AIM OF THE TASK:
Among the entries below, which lines run from the line with "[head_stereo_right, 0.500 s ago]" through the line with "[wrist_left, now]"? Retype those, both ends included, exactly and without pictures.

Stored data entries
-- Opening Marker --
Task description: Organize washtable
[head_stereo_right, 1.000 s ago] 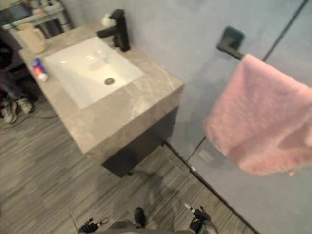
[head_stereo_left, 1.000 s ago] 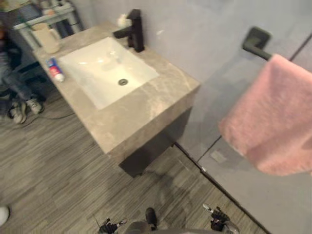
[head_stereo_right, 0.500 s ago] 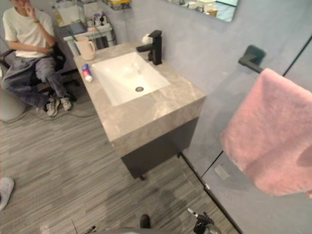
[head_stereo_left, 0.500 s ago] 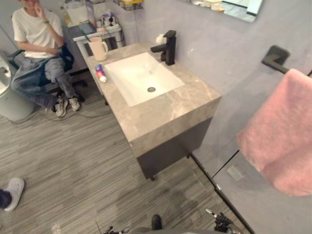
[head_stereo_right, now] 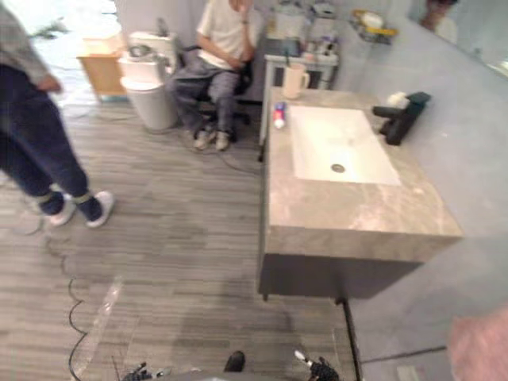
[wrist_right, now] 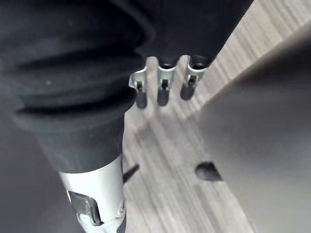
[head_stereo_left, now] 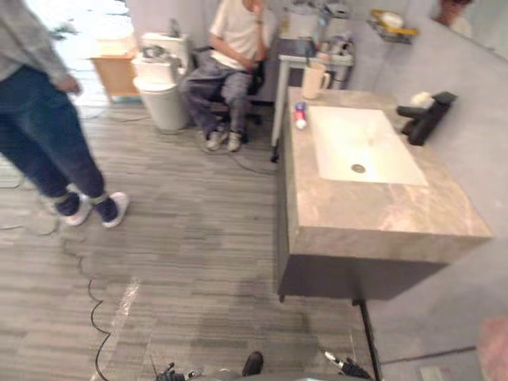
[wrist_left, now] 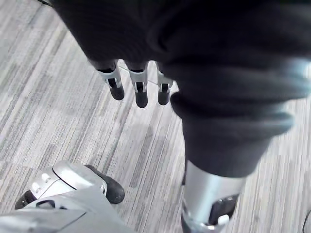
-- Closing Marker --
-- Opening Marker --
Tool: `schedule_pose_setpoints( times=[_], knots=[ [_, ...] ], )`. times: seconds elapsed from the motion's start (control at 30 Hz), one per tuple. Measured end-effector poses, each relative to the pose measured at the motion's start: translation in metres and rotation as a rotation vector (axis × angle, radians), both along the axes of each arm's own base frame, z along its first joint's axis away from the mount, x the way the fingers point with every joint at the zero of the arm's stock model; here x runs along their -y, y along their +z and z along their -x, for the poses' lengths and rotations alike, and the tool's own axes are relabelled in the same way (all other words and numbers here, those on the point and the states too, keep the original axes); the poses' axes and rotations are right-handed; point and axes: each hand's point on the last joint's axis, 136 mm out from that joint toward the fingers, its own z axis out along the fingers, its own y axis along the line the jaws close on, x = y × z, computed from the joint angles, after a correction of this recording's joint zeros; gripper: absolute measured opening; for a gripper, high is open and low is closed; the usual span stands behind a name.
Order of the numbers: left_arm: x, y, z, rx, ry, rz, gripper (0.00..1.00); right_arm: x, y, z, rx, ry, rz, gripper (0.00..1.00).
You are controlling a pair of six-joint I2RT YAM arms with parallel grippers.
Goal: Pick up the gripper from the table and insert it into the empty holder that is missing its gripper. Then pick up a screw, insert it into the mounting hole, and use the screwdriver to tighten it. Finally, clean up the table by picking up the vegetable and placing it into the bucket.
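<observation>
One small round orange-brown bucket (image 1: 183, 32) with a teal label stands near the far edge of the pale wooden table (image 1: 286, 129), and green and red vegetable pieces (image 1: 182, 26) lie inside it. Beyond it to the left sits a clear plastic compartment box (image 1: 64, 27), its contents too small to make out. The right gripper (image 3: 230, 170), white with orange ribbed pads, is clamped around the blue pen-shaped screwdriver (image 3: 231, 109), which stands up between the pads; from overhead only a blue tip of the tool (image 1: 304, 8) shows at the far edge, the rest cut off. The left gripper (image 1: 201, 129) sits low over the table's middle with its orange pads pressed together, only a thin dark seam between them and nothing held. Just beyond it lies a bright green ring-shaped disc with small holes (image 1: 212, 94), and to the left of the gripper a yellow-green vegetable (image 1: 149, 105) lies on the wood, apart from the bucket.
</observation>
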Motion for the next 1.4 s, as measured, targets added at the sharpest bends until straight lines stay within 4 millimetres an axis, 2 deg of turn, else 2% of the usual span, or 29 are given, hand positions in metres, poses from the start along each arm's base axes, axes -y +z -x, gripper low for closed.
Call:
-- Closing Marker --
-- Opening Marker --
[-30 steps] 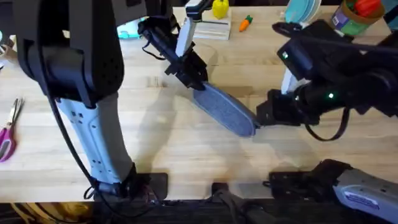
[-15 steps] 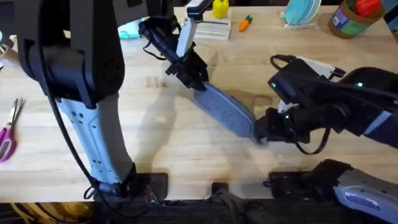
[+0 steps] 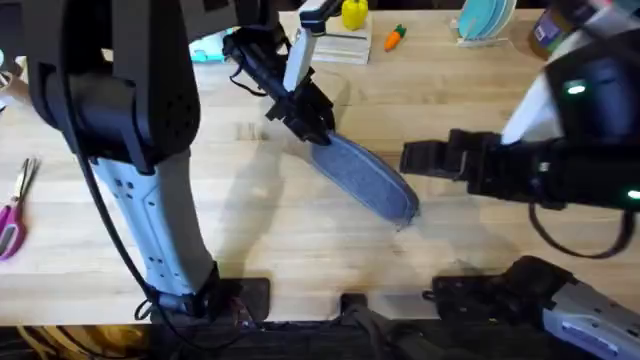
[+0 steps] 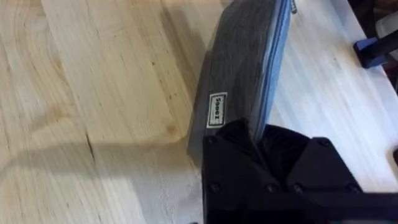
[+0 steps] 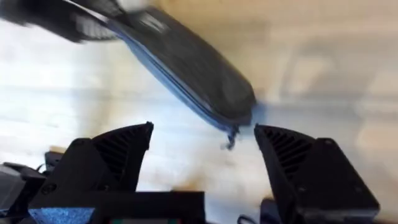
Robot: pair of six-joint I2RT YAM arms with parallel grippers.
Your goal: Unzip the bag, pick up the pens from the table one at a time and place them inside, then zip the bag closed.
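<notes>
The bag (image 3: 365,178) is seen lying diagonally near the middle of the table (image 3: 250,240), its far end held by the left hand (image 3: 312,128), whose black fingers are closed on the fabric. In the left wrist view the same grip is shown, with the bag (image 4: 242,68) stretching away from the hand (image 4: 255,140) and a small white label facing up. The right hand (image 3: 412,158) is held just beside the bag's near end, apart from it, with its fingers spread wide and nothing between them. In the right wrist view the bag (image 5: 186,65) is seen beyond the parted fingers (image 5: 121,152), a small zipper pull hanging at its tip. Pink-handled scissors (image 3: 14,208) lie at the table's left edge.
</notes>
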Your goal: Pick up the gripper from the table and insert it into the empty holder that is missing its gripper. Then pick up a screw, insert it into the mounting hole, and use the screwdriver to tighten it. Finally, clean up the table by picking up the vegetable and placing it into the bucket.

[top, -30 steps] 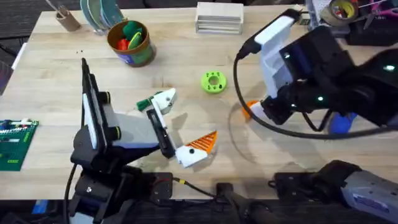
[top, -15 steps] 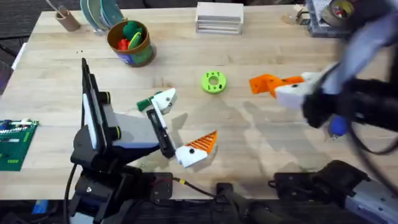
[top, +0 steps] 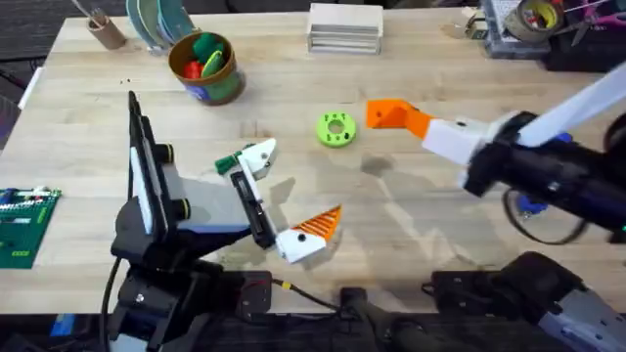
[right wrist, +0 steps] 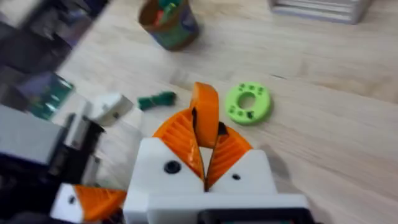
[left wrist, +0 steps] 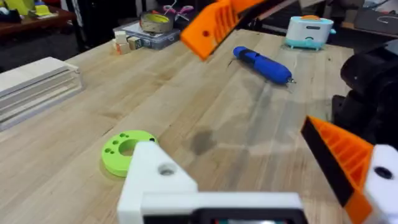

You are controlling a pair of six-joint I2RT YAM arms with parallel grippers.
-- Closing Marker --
WRITTEN REPLY:
[head_stereo_right, 0.500 s ago] 
[head_stereo_left, 0.500 s ago] 
[head_stereo_right, now] 
[wrist_right, now] 
[head_stereo_left, now] 
[wrist_left, now] 

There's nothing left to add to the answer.